Five years since then, action fans have all but reveled in the phenomenon that is Cinemax hit series, Warrior, based on the creative writings of Bruce Lee and centered on the Tong Wars that affected San Francisco in the late 19th century.

Alas, the fate of this amazing series may be uncertain depending on whether or not we get a third season continuation. Regardless, it would still be a fascinating angle for other projects that spotlight the Tong Wars of this period, especially with a project like Hatchet Men.

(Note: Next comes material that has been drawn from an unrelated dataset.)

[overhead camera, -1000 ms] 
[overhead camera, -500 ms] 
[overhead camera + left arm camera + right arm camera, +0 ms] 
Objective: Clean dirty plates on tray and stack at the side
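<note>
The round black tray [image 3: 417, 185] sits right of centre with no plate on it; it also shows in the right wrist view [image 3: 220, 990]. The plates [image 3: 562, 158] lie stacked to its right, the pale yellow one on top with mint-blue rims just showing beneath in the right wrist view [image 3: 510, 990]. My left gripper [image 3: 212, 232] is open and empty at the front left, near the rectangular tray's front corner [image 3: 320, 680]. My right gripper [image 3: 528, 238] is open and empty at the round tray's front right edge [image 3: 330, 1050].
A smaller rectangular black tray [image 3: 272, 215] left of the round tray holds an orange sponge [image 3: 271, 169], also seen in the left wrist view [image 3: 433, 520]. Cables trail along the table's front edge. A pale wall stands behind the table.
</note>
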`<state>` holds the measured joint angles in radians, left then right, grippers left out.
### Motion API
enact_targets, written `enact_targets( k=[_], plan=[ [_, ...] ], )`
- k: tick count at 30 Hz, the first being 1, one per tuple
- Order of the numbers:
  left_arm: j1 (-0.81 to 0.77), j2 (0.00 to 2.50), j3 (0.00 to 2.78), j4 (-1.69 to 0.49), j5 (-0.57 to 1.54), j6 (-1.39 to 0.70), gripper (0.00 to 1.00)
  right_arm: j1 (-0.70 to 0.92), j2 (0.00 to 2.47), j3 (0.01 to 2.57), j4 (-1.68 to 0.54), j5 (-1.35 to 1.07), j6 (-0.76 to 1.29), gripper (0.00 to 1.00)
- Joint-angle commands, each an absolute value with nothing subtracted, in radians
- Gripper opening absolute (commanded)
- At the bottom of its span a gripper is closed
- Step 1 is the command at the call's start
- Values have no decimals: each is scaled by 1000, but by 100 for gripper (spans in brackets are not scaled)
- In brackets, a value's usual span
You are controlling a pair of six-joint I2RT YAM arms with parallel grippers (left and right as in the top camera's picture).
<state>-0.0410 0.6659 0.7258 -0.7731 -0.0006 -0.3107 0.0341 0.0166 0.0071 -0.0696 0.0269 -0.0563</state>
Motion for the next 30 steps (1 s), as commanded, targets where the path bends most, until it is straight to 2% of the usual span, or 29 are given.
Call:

Deadline broke the news in 2016 that Will Yun Lee would star in the film as Chinatown’s charismatic leader, Little Pete, and that Lee would also produce alongside Mark Holder and Christine Holder of Zero Gravity, and screenwriter Michael Thomas, based on Richard H. Dillon’s 2012 book, “Hatchet Men: The Story of the Tong Wars in San Francisco’s Chinatown”.

Chicago had their gang wars between syndicated crime families and Chinatown had its Tong wars. As the conflicts between rival gangs ripped through San Francisco’s Chinatown, the Chinese inhabitants lived under a reign of terror. Opium was abundant as were “slave girls,” women imported for the purpose of prostitution. At the center was Little Pete. With his command of the English language, his incredible ability to fight, mixed with his sociopathic charisma and lack of fear, he ran Chinatown and manipulated the corrupt American politicians. From it, he built a criminal empire.

Lee himself is a notable martial artist and has shown some immense skill in the action genre, most recently appearing in both seasons of Altered Carbon on Netflix.

That show’s cancellation back in August was also equally disappointing, as was the nixing of Cinemax’s original content production back in January, with Warrior being a casualty much to the chagrin of fans still craving the prospect of seeing Ah Sahm’s (Andrew Koji) journey with the Hop Wei continue.

Of course, some might believe that Hatchet Men probably couldn’t co-exist with a show like Warrior, but I beg to differ, and both Lee and stars like Warrior‘s Andrew Koji and Joe Taslim deserve as much success and posterity in film and television as they can get.

I hope I don’t have to go into another Bring This Back piece for Warrior, but undoubtedly, a movie like Hatchet Men would be a welcome delight for moviegoers, and it would give Lee the starring turn he deserves.

Hatchet Men is still listed as “in-development” on IMDb, so maybe Lee hasn’t buried the hatchet yet on this one, so fingers crossed!